[Extracted records]
···

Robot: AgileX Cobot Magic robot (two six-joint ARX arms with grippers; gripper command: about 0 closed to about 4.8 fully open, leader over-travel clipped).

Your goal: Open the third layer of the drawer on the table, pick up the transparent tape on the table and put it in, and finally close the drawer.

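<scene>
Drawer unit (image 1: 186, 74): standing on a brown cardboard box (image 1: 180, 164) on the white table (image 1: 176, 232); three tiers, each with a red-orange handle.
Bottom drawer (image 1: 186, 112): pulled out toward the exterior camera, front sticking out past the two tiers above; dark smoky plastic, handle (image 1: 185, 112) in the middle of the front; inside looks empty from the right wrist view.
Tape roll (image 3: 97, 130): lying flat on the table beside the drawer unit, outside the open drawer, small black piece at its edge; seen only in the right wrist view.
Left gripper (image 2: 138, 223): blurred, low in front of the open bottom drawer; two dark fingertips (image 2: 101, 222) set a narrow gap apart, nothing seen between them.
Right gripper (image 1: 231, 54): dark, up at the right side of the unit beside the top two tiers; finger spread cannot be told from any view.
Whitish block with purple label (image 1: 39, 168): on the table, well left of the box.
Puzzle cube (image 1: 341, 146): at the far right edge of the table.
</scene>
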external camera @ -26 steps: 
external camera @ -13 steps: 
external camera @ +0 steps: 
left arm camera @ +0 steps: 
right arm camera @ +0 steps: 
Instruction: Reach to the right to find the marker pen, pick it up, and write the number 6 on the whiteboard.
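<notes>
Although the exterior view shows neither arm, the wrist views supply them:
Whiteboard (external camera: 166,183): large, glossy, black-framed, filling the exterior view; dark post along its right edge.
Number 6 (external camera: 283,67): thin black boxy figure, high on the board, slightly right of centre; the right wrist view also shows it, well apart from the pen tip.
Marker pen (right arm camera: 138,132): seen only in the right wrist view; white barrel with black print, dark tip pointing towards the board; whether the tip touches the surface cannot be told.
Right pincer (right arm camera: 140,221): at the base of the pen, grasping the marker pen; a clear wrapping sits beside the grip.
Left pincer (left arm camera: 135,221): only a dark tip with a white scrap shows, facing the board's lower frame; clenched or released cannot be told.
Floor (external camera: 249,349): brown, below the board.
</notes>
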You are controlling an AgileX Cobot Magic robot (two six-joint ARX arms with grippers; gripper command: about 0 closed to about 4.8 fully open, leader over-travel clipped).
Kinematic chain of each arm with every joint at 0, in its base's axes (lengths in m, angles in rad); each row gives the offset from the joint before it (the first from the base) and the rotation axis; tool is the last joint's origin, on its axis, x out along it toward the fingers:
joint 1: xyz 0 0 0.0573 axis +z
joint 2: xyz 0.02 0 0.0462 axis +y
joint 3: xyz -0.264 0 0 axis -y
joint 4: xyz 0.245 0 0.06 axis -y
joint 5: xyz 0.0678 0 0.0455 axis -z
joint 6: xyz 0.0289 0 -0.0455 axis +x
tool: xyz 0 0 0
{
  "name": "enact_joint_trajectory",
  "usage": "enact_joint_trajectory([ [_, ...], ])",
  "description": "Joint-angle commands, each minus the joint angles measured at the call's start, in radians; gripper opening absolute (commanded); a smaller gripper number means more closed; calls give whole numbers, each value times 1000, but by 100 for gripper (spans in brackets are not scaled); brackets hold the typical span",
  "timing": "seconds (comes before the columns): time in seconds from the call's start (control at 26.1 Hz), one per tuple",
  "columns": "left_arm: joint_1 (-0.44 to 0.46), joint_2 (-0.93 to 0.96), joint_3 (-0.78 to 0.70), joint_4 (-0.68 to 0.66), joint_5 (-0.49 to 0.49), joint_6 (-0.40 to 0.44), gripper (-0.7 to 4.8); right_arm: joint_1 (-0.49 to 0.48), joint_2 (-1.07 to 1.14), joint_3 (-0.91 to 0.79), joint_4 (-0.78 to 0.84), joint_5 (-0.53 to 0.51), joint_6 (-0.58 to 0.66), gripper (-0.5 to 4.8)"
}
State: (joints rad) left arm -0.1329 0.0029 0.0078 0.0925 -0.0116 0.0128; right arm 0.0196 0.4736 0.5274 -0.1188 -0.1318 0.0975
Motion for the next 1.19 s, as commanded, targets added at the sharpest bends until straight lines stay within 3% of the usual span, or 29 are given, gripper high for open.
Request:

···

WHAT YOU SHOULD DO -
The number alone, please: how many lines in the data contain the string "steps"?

ANSWER SECTION -
5